Magdeburg l Paukenschlag auf einer der wichtigsten City-Baustellen in Magdeburg: Das Gleisdreieck an der Kreuzung Reuterallee/Otto-von-Guericke-Straße kann vorerst nicht weitergebaut werden. Corona hat dem Vorhaben praktisch einen Baustopp erteilt.

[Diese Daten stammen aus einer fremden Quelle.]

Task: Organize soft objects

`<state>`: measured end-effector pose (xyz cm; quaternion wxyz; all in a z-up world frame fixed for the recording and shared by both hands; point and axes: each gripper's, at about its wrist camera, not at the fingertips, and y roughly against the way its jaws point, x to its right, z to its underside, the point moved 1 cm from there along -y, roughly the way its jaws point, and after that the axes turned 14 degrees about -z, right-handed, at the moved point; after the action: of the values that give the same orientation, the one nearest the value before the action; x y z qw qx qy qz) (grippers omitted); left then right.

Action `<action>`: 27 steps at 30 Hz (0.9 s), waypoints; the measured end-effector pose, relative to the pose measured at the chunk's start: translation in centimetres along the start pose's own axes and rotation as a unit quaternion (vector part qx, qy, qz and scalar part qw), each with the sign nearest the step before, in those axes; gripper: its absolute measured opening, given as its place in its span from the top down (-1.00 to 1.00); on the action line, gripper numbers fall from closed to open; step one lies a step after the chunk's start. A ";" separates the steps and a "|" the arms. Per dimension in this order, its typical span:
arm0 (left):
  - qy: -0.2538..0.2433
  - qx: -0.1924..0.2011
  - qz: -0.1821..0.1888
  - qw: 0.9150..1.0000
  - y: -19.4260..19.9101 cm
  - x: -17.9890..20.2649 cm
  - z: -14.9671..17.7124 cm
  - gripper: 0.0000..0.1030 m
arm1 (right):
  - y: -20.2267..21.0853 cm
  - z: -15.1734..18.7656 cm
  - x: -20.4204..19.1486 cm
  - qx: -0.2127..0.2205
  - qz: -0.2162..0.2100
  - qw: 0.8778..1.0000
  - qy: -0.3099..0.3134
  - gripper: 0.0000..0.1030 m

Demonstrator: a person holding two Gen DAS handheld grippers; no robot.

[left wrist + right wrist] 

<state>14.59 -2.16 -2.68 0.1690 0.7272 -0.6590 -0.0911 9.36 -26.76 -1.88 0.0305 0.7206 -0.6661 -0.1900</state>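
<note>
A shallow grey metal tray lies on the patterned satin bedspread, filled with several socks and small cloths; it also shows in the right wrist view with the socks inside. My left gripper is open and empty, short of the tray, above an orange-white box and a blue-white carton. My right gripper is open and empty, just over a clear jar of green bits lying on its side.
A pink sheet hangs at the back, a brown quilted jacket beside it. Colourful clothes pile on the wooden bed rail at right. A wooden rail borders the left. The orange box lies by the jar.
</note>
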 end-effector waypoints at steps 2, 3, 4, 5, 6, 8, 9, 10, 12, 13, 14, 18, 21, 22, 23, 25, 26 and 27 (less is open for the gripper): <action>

Hintergrund ist das Verbot der Kampfmittelsuche auf der Baustelle wegen der Corona-Schutzvorschriften. Unter die fallen auch baubegleitende Kampfmittelsondierungen. Niedergeschrieben ist das in der 2. Eindämmungsverordnung des Landes Sachsen-Anhalt gegen das Coronavirus.

Blindgänger können nicht gesucht werden

Für die weiteren Tiefbauarbeiten am Gleisdreieck City Carré ist eine baubegleitende Kampfmittelsondierung notwendig, um eventuell vorhandene Blindgänger aus dem Zweiten Weltkrieg aufspüren zu können, sagte MVB-Sprecher Tim Stein. Da jedoch die Kampfmittelsondierung bis zum 19. April untersagt sei, müssten die Bauarbeiten für die Erneuerung des Gleisdreiecks ab Montag für voraussichtlich zwei Wochen eingestellt werden.

Keine neuen Arbeiten

Betroffen sind auch die Maßnahmen der Städtischen Werke Magdeburg SWM. Die bereits begonnenen Arbeiten der SWM werden unter Beachtung der gültigen Auflagen fortgesetzt, erklärte Tim Stein weiter. Neue Tiefbauarbeiten erfolgen hingegen vorerst nicht. Die Baustelle soll nun gesichert werden, während die eingerichteten Verkehrsführungen bestehen bleiben.

Ausnahmeantrag ist möglich

Ein bisschen Resthoffnung besteht allerdings noch. Nach Angaben von Tim Stein ist es möglich, einen Ausnahmeantrag auf Fortführung der Bauarbeiten zu stellen. Dies sei durch die zuständige Baufirma geschehen. Ein Bescheid stehe noch aus.

Hoffnung auf den 20. April 2020

Die MVB hoffen, dass die Arbeiten spätestens am 20. April wieder aufgenommen werden können und der Zeitverzug sich in Grenzen halten werde, sagte Stein. Das Gleisdreieck ist wichtige Voraussetzung dafür, dass die Straßenbahn ab Ende August wieder über die Tunnelbaustelle rollen kann.

Hintergrund zur Baustelle

Die Kreuzung Otto-von-Guericke-Straße/Ernst-Reuter-Allee wird seit dem 16. März 2020 neugebaut. Der Neubau ist unabdingbar, um die Sicherheit und Leistungsfähigkeit der Anlage zu gewährleisten. Durch die ungeplante starke Beanspruchung mit vier Straßenbahnlinien aufgrund der Baumaßnahme Eisenbahnüberführung Ernst-Reuter-Allee („Tunnelbaustelle") muss das Gleisdreieck nach über 20 Jahren im Dauerbetrieb ersetzt werden.

Außerdem schafft der Neubau die Voraussetzung, um Ende August 2020 den Straßenbahnverkehr über die Tunnelbaustelle wiederaufzunehmen. Ursprünglich war das Bauende für den 14. Juni 2020 geplant.